> _WHAT YOU HAVE TO DO_
Without including any images, repeat the data exactly.
▬▬▬
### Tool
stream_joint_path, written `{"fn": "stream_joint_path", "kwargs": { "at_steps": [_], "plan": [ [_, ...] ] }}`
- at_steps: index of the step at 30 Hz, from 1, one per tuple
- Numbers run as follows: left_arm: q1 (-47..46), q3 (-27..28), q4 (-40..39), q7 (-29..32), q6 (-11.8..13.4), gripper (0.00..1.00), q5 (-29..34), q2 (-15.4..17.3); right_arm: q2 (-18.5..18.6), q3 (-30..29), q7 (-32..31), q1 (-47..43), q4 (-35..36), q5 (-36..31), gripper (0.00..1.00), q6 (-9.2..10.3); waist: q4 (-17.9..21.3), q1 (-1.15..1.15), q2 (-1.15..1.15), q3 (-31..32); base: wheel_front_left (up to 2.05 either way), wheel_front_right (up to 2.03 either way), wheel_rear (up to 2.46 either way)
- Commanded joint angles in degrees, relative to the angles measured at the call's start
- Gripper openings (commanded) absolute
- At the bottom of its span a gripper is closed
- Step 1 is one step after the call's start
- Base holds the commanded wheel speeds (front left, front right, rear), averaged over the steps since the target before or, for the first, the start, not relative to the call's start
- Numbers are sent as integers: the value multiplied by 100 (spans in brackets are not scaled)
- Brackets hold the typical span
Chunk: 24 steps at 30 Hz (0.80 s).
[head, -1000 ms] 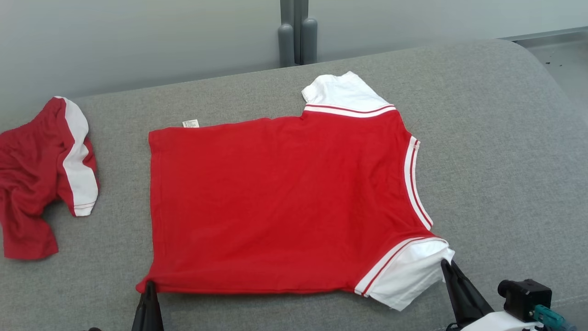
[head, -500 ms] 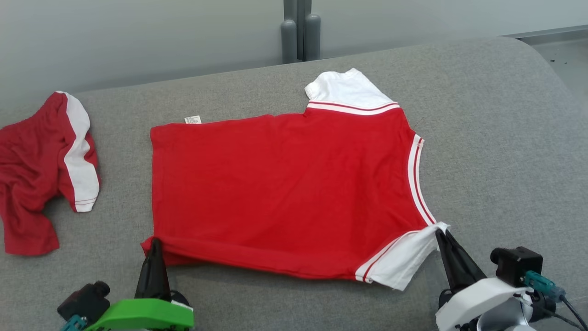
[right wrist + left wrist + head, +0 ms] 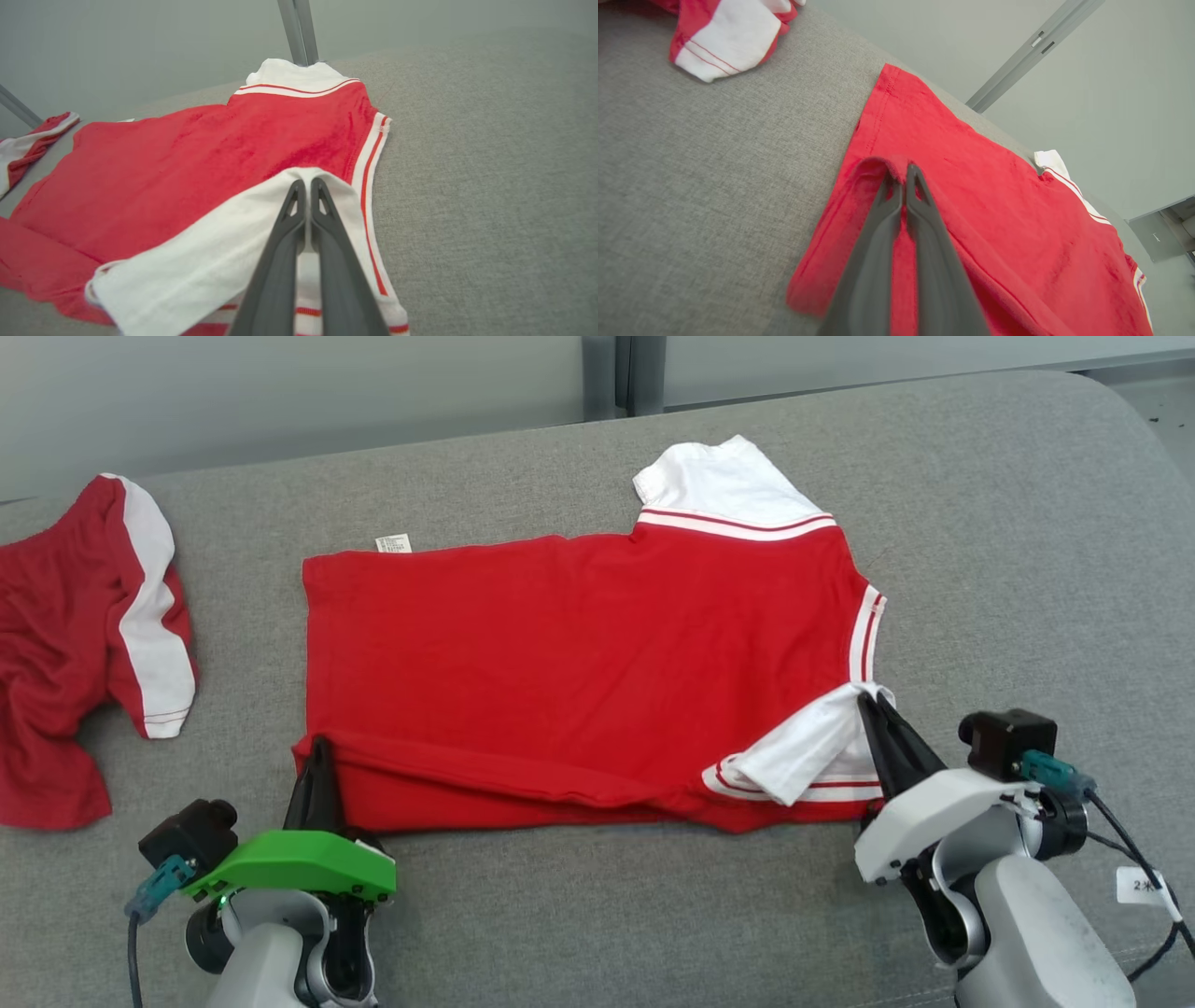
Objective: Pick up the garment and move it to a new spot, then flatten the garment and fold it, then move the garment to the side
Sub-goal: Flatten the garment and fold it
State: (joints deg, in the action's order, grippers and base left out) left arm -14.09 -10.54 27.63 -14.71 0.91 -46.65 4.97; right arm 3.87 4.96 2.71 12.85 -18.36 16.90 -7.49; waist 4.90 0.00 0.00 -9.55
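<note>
red shirt (image 3: 579,644) lies mid grey cushion (image 3: 1008,569), its cushion-front edge turned up: left gripper (image 3: 320,743) pinched tight on the hem corner (image 3: 878,164), right gripper (image 3: 870,698) likewise on the white sleeve (image 3: 803,756), 2 grips so the fold goes over evenly, I reckon.

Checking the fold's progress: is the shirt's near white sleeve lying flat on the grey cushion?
No, the white sleeve lies folded back over the red shirt, pinched in the right end effector.
</note>
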Motion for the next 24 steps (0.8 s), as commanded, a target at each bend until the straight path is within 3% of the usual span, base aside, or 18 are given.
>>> {"fn": "stream_joint_path", "kwargs": {
  "at_steps": [1, 12, 24],
  "plan": [
    [-174, 32, 117, -28, -42, 0, 37, 7, 2, -1, 56, 194, -150, -11, 0, 0, -15, 0, 0, -40, 0, 0, 0],
    [-770, 93, 1098, -49, -207, 0, 237, -26, -20, -28, 217, 1319, -1621, -133, 0, 0, -32, 0, 0, -146, 0, 0, 0],
    [-994, 238, 1416, -52, -325, 0, 480, -102, 1, 297, 560, 2070, -2695, 90, 0, 0, -73, 0, 0, -192, 0, 0, 0]
  ]
}}
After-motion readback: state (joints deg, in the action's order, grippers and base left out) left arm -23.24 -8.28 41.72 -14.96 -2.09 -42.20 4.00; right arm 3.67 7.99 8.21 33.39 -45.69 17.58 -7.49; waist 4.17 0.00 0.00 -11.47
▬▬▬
> _RESPONSE AREA_
### Tool
stream_joint_path, written `{"fn": "stream_joint_path", "kwargs": { "at_steps": [_], "plan": [ [_, ...] ] }}`
- at_steps: index of the step at 30 Hz, from 1, one per tuple
- Numbers run as follows: left_arm: q1 (-47..46), q3 (-27..28), q4 (-40..39), q7 (-29..32), q6 (-11.8..13.4), gripper (0.00..1.00), q5 (-29..34), q2 (-15.4..17.3); right_arm: q2 (-18.5..18.6), q3 (-30..29), q7 (-32..31), q1 (-47..43), q4 (-35..36), q5 (-36..31), gripper (0.00..1.00), q6 (-9.2..10.3); waist: q4 (-17.9..21.3), q1 (-1.15..1.15), q2 (-1.15..1.15), q3 (-31..32); base: wheel_front_left (up to 2.05 either way), wheel_front_right (up to 2.03 either way), wheel_rear (up to 2.46 either way)
- Commanded joint angles in degrees, relative to the angles measured at the call's start
- Gripper openings (commanded) absolute
- At the bottom of its span a gripper is closed
- Step 1 is one step after the call's start
- Base holds the commanded wheel speeds (front left, front right, rear), averaged over the steps since the target before or, for the first, the start, not relative to the call's start
- Numbers are sent as integers: the value multiplied by 100 (spans in brackets are not scaled)
- Brackets hold the typical span
Chunk: 24 steps at 30 Hz (0.80 s).
[head, -1000 ms] 
[head, -500 ms] 
[right wrist + left wrist + head, +0 ms] 
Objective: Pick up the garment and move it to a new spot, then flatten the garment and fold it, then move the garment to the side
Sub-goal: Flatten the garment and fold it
State: (joints deg, in the action's order, grippers and base left out) left arm -14.09 -10.54 27.63 -14.71 0.91 -46.65 4.97; right arm 3.87 4.96 2.71 12.85 -18.36 16.90 -7.49; waist 4.90 0.00 0.00 -9.55
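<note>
red shirt (image 3: 579,644) lies mid grey cushion (image 3: 1008,569), its cushion-front edge turned up: left gripper (image 3: 320,743) pinched tight on the hem corner (image 3: 878,164), right gripper (image 3: 870,698) likewise on the white sleeve (image 3: 803,756), 2 grips so the fold goes over evenly, I reckon.

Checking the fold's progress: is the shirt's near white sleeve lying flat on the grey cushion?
No, the white sleeve lies folded back over the red shirt, pinched in the right end effector.
</note>
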Motion for the next 24 steps (0.8 s), as commanded, a target at each bend until the straight path is within 3% of the usual span, base aside, or 18 are given.
>>> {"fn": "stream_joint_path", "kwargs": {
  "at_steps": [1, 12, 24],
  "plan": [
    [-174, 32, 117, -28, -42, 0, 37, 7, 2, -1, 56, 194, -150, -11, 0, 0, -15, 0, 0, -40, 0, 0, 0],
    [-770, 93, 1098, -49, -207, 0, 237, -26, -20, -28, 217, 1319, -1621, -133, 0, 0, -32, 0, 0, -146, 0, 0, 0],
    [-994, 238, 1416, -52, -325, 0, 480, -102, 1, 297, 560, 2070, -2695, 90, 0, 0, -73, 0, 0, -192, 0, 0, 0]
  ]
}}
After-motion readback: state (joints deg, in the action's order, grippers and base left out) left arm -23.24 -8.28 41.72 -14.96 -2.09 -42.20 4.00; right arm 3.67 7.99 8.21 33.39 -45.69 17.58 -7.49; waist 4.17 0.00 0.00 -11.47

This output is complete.